If the strip and feed comes out around $125 it will be a great seller. Any more than that it's just another hugely expensive bucket like the pro trim.


----------



## sbinckes

$10 - just cut the lid & handles off plus it collapses for easy storage. Use the other $115 for something else.


----------



## CurtisWright

> $10 - just cut the lid & handles off plus it collapses for easy storage. Use the other $115 for something else.


X2 Wal-Mart sells them for 7$. Colapse it and shove it in a compartment. Spend the $115 on drinks for the girl in the lepoard bikini. ;D


----------



## 8loco

Any update on the strip feed? I have called and left 2 messages with no call back. I'm about to build my own if they don't want my money.


----------



## Jacob_Johnson

The strip feed is not on the market yet, they are supposed to be releasing them very soon, I have been in contact with one of the main guys and he said I will be informed right when it is open to the public to buy, right after I buy it myself I will post on here for everyone to know


----------



## ifsteve

Sea Level is a pretty nice bucket. Yes, it is a little light in weight but I haven't had any issues yet with that being a problem. One huge advantage to it is being foam you can use it for travel. Just put it in your big gear bag and stuff it full of clothes. I do like the looks of the new strip feed. Might be worth waiting for.


----------



## JoeWelbourn

I just received two orders for our Carbon Marine LineHut standard fly line management basket.  Both customers strongly encouraged me to visit a few forums and announce our fly line basket is available for sale, ships same day, and can be ordered in custom sizes ranging from 12" to 18" in diameter and up to 48" in height.  The standard shown here is 12" x 24" and sells for $175 plus shipping and sales tax if you reside in Florida. 
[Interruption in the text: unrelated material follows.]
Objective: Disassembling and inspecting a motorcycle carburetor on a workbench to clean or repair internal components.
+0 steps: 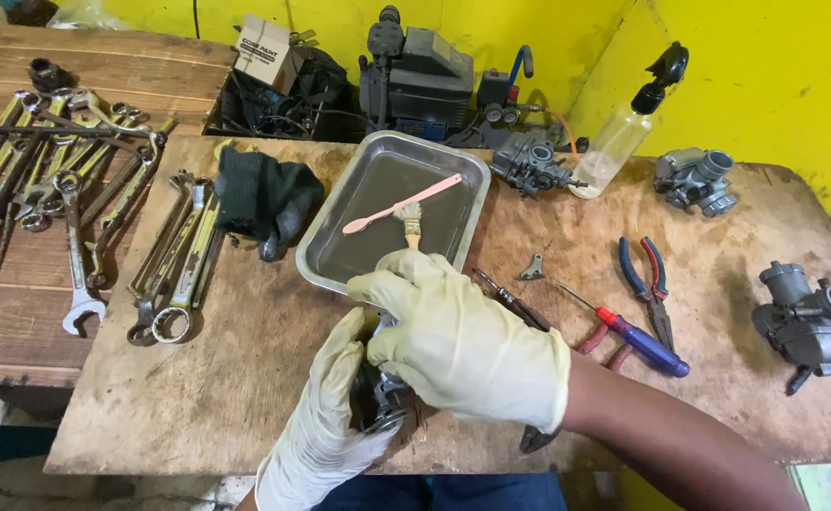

http://shop.carbonmarine.com/product.sc?productId=34&categoryId=8

Float Shallower,
Joe
813.928.9887
[email protected]


----------



## el9surf

Joe,
Does it come with a line tamer insert in the bottom of the bucket?


----------



## JoeWelbourn

No, the LineLair is not included at that price. We have noticed on diameters of 12" to 14" the line does not shift around inside the tube, so there is little advantage to adding spikes or a LineLair. I would consider a bundle price of $275 if you order both at the same time: a round LineLair and a standard LineHut.

Joe


----------



## c00joshuamiller

http://www.globalindustrial.com/p/outdoor-grounds-maintenance/garbage-recycling/containers-plastic/rigid-liner-15-gallon-rubbermaid-marshal-waste-receptacles?utm_source=google_pr&utm_medium=cpc&utm_campaign=Plastic-Indoor-google_pr&infoParam.campaignId=T9F&gclid=CJSel9GK0LcCFeHm7AodfU0AjA

Good Cheap Line bucket


----------